Pero todo es malo en este mundo: pasar hambre o comer demasiado; y un día, al anochecer, el padre Salvador, viniendo de un hartazgo para solemnizar el bautizo de cierta criatura que tenía toda su estampa, ¡cataplum!, dió un ronquido que puso en alarma a toda la comunidad, y reventó como un odre, aunque sea mala comparación.
Ya tenemos a nuestro padre Salvador volando por el aire como un cohete, en busca del cielo, pues no tenía duda de que allí estaba el sitio de un fraile.
Llegó ante una gran puerta, toda de oro, claveteada de perlas, como las que saca en las agujas de su peinado la hija del alcalde cuando es clavariesa de la fiesta de las solteras.
-¡Toc, toc, toc!...
-¿Quién es -preguntó desde dentro una voz de viejo.
-Abra, señor San Pedro.
-¿Y quién eres tú?
-Soy el padre Salvador, del convento de San Miguel de los Reyes.
Se abrió un ventanillo y asomó la cabeza del bendito santo, pero soltando bufidos y lanzando centellas por sus ojos a través de los anteojos.
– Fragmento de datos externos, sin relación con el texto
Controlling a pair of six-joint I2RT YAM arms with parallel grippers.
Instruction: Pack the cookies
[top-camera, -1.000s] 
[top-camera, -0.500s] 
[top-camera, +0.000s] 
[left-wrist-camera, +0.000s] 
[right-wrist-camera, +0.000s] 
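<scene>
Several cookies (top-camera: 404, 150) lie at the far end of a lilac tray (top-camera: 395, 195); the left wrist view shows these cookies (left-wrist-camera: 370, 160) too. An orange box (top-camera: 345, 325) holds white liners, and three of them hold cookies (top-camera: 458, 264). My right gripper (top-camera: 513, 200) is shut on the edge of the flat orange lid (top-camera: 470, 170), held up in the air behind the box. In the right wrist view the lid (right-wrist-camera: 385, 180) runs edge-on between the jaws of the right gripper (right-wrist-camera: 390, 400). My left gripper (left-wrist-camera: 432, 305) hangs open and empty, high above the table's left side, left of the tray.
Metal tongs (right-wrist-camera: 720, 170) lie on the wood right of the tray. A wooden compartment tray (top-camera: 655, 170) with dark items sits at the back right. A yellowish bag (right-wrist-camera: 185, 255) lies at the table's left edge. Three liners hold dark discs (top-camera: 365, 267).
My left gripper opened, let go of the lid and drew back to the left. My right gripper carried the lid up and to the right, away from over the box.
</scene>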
Porque han de saber ustedes que el santo apóstol, como es tan viejo, está corto de vista.
-¡Che, poca vergüenza!
-gritó hecho una furia-. ¿A qué vienes aquí? ¡Me gusta tu confianza!... ¡Arre allá, poca honra, que aquí no está tu puesto!...
-Vamos, señor San Pedro: abra, que se hace de noche. Usted siempre está de broma.